On voulait ainsi permettre que la Moosehead néo-écossaise soit vendue au Nouveau-Brunswick depuis la Nouvelle-Écosse.
Non coupable
Après de longs détours dans la petite histoire de la rédaction du document fondateur du Canada, le juge tranche : l'amende imposée à Gérard Comeau est contraire à l'article 121 de la loi constitutionnelle de 1867.
Le ministère public fait alors appel de la décision.

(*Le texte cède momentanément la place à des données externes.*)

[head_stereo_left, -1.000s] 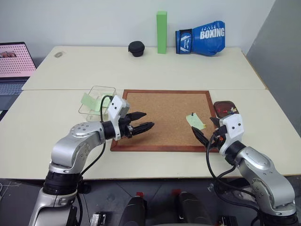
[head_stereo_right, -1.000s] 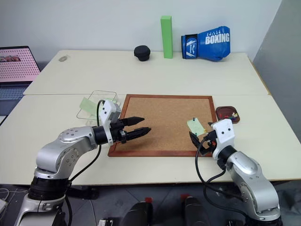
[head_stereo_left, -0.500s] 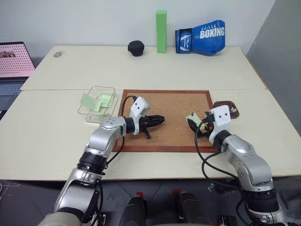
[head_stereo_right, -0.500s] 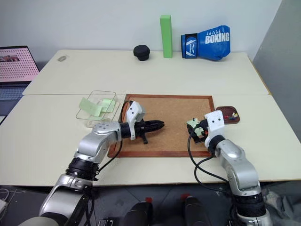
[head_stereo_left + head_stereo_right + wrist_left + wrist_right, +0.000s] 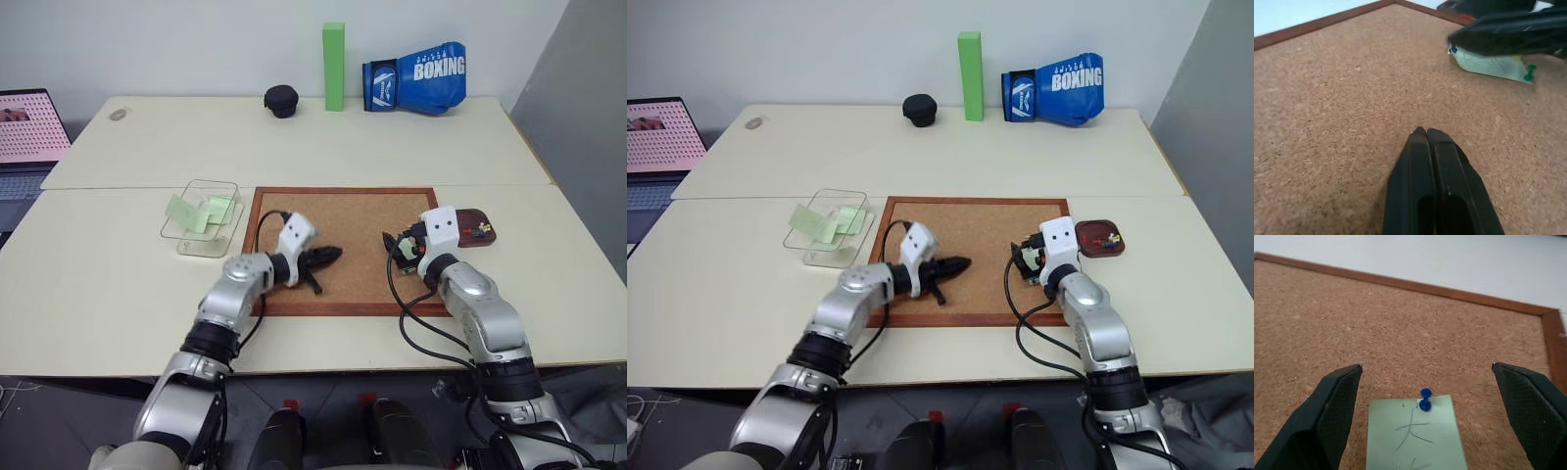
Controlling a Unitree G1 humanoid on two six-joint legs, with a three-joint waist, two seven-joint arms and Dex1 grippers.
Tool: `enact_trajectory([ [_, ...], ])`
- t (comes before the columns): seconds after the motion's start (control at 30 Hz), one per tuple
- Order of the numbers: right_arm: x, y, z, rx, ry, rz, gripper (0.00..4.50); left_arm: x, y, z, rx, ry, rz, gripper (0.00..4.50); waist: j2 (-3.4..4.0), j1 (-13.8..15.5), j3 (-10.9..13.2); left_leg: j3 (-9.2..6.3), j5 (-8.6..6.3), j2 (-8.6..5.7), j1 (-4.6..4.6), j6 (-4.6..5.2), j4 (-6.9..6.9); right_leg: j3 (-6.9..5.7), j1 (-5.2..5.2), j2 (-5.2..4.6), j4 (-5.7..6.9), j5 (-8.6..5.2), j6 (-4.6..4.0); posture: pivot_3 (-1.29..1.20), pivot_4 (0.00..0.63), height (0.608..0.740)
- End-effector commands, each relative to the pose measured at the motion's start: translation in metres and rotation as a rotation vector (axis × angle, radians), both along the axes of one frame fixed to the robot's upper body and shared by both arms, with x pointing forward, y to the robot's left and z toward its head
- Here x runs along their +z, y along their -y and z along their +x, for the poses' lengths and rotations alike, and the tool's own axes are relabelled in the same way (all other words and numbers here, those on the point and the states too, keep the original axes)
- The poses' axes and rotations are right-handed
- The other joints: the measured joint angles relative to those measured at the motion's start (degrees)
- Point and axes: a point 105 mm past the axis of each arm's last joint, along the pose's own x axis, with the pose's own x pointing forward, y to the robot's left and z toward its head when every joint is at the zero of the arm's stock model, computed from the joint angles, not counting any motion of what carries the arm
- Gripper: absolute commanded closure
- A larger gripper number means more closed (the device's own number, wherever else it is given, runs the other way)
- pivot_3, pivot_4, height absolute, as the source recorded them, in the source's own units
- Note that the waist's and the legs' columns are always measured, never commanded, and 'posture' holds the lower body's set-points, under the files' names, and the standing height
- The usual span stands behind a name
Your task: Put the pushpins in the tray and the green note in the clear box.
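The green note (image 5: 1415, 435) lies on the corkboard (image 5: 343, 220), near its right side. A blue pushpin (image 5: 1425, 399) holds its far edge, and a green pushpin (image 5: 1530, 74) sits at another corner. My right gripper (image 5: 1426, 366) stands open, one finger on each side of the note and the blue pin. My left gripper (image 5: 333, 255) is shut on nothing, low over the board's left half and pointing toward the note. The tray (image 5: 470, 212) sits just past the board's right edge with small pins in it. The clear box (image 5: 203, 245) is left of the board, with green slips inside.
A tall green block (image 5: 334, 67), a blue boxing glove (image 5: 416, 76) and a black round object (image 5: 281, 100) stand along the table's far edge. A laptop (image 5: 29, 127) sits off to the far left.
My left gripper has shut and moved right and lower over the corkboard. The right gripper, still open, has reached forward until its fingers straddle the note.
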Motion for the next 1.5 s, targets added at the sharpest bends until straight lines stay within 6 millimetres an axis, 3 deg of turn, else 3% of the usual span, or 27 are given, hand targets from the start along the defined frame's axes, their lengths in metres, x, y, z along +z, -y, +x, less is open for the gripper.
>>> enact_trajectory([
  [0.03,0.015,-0.002,0.007,0.016,0.057,0.019,0.00,-0.024,-0.002,-0.008,0.005,-0.062,0.027,4.50,0.03,-0.02,-0.02,0.01,0.00,-0.01,0.09,0.00,0.00,0.01,0.09,0.00,-0.01,-0.04,0.07,0.00,0.150,0.740],
  [0.27,0.008,-0.004,0.006,0.058,0.035,0.008,0.00,-0.009,0.003,-0.007,0.004,-0.034,-0.008,4.50,0.04,-0.04,-0.03,0.03,0.00,0.00,0.19,0.00,0.00,0.03,0.16,0.01,0.01,-0.06,0.11,0.00,0.150,0.740],
  [0.37,0.005,-0.002,0.005,0.053,0.028,-0.014,0.46,-0.009,0.001,-0.004,0.021,-0.026,0.000,4.50,0.04,-0.03,-0.03,0.03,0.00,-0.01,0.18,0.00,0.00,0.04,0.16,0.00,0.00,-0.06,0.11,0.00,0.150,0.740],
  [0.73,0.001,0.003,0.007,0.039,-0.021,-0.067,2.88,-0.002,0.002,-0.002,0.025,-0.007,-0.005,4.50,0.04,-0.03,-0.03,0.02,0.00,0.00,0.21,0.01,0.01,0.03,0.17,0.01,0.05,-0.06,0.11,0.00,0.150,0.740],
  [1.0,-0.004,0.007,0.008,0.050,-0.062,-0.142,4.39,0.002,0.002,0.001,0.042,0.013,-0.013,4.50,0.04,0.01,-0.04,0.02,0.00,-0.01,0.20,0.00,0.01,0.03,0.17,0.00,0.04,-0.06,0.11,0.00,0.150,0.740],
  [1.2,0.000,0.006,0.007,0.063,-0.049,-0.127,4.47,0.002,-0.002,0.005,0.067,0.021,-0.011,4.50,0.04,0.01,-0.04,0.01,0.00,0.00,0.20,0.01,0.02,0.02,0.17,0.00,0.04,-0.06,0.12,0.00,0.150,0.740],
  [1.5,0.032,0.000,-0.003,0.108,0.082,0.017,4.47,-0.001,-0.002,0.005,0.075,0.009,-0.007,4.50,0.04,0.00,-0.03,0.00,0.00,0.00,0.17,0.01,-0.01,0.02,0.17,0.01,0.00,-0.06,0.12,0.00,0.150,0.740],
])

Il est débouté en cour d'appel l'an dernier.
Une demande d'autorisation d'appel est déposée à la Cour suprême du Canada, qui a autorisé le renvoi la semaine dernière.
Le procureur général du Nouveau-Brunswick demande à la Cour suprême de déterminer si le juge de première instance a erré en déclarant que l'article 121 de la loi constitutionnelle garantit, dans les faits, le commerce interprovincial.
L'impact combiné de la décision Comeau et du refus de la cour d’appel d’entendre le pourvoi « fourbit les armes de quiconque voudra contester une dispositions provinciale portant sur le commerce interprovincial », écrit l'avocat Ian Blue dans un commentaire sur le site Mondaq.
Il est d'avis que la décision « éminemment politique » de la Cour suprême d'autoriser le renvoi est une bonne chose : cela évitera que des plaideurs en mal de litiges et que des « juges aux tendances libertariennes » dénaturent la décision originale, dit-il en conclusion.